DakshinaChitra ("a picture of the south") is a living-history museum in the Indian state of Tamil Nadu, dedicated to South Indian heritage and culture. It is located 25 km to the south of Chennai. Opened to the public on 14 December 1996, the museum was founded and is being managed by the Madras Craft Foundation (MCF). The MCF was established in 1984. Deborah Thiagarajan, an Indian art historian of American origin, governs the museum. The museum is built on 10 acre of land taken on a 33-year lease from the Government of Tamil Nadu. Located at Muttukadu, on the East Coast Road connecting Chennai and Pondicherry, the site overlooks Bay of Bengal.

Developed as a heritage village, DakshinaChitra has an array of displays and relocated originals of dwellings depicting the life pattern of people in the states of southern India. The exhibits portray the architecture, art, folk performing-arts and craft of South Indian traditions. The amenities include a research unit, crafts bazaar, playground, an area to hold religious functions, stone workshop, and souvenir kiosks. There are craftsmen who permanently work at DakshinaChitra who demonstrate or explain how they make their wares. Besides workshops are conducted regularly for various crafts by artists who rent the community studio.

==History==
DakshinaChitra, meaning "a picture of the south", is a heritage village where the lifestyle of South Indians is displayed based on their states, through the architecture of the region and the living conditions and habits of the people. It was founded by the Madras Craft Foundation (MCF), an NGO started in 1984, by Deborah Thiagarajan. Thiagarajan came to Madras (now Chennai) in 1970, and visited several rural villages in Tamil Nadu and Kerala. She founded MCF in 1984 with the intent of preserving the regional culture and heritage. In July 1991, the MCF received 10 acre of land for the project from the Government of Tamil Nadu on a 33-year lease. In establishing the museum, cooperation was maintained between government organizations, industry and specialists in the sphere of conservation. Contributors to the museum's creation included long-term corporate donors [Ford Foundation] and the Office of the Development Commissioner for Handicrafts .

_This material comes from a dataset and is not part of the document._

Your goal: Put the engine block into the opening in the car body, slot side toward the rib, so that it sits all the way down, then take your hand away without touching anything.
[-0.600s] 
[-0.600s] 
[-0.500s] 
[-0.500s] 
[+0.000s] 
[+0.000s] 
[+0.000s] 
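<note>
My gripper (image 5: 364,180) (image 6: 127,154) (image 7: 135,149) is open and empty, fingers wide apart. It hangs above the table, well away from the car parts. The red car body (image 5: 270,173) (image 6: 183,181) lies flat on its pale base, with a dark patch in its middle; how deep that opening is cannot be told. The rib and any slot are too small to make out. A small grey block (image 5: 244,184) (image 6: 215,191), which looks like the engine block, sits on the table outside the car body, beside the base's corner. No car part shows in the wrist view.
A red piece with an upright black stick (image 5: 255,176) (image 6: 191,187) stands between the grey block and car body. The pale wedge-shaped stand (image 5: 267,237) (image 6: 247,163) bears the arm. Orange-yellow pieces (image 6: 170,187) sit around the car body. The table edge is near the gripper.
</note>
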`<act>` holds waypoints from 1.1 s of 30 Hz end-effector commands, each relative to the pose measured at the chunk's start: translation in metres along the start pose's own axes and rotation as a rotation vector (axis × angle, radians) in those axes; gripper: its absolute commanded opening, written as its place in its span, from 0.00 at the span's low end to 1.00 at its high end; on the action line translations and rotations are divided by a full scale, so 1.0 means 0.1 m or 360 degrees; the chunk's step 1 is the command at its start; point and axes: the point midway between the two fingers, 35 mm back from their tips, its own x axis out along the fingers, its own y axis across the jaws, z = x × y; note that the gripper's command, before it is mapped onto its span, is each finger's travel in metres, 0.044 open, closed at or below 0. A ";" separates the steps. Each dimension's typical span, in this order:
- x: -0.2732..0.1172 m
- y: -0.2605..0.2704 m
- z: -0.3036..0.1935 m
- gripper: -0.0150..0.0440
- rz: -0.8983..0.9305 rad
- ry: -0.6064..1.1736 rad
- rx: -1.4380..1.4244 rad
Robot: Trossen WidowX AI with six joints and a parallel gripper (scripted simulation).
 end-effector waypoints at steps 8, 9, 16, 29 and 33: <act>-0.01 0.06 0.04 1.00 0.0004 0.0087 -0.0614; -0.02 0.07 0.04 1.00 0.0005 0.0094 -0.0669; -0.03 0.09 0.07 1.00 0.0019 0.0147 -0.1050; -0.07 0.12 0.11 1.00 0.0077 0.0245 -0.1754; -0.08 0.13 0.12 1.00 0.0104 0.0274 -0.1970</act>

The roots of this museum can be traced back to the open-air museums of Europe, the United States, Japan and Southeast Asia, though its closest precursor is National Handicrafts and Handlooms Museum, New Delhi. Deborah Thiagarajan was influenced by Old Sturbridge Village and Plimoth Plantation (USA) and unidentified sites in Japan and Romania. The center's emphasis on pre-industrial technology and material culture were selectively borrowed from many of the existing museums. DakshinaChitra's exhibitions are predominantly architectural as at Skansen, Greenfield Village (USA) and the Weald and Downland Museum (England). The exhibitions consist of relocated originals. Not all structures are reassembled originals, as seen at Colonial Williamsberg and Plimoth Plantation, several structures are generic replicas of vernacular styles and others are exact recreations of specific off-site structures. In addition, the exhibitions span a broad range. With its relocated originals and re-created copes, DakshinaChitra aims to represent the late-eighteenth to mid-twentieth century, framing that vaguely bounded period of intensive British colonization.

==Design==
The museum's master plan was developed by architect Laurie Baker, free of cost, because of his interest in rural architectural design. A master plan is a small-scale graphic outline that shows all the major elements of a project. Laurie Baker, known for his unconventional approach, included the use of local materials and the adaptation of artisanal production methods suited to the environment in design. Baker began his master plan for DakhshinaChitra as a map, which in execution on site was different from the it. He planned to represent architecture of each southern state as a village with its small streets and walkways. Baker did not want to have grand buildings in the campus. He thought that ‘this place’ should deal with arts and crafts of ordinary people. He pursued his philosophy of ‘small is beautiful’. Benny Kuriakose, the architect who carried out the work later, recalls in one of his articles that Baker said; “the idea is to abandon the big exhibition pavilion system entirely. For one thing, they can’t be typical or genuine because our forebears didn’t have such things, and for another thing, folk stuff is mainly small. Blow it up and out of size, it is all wrong.”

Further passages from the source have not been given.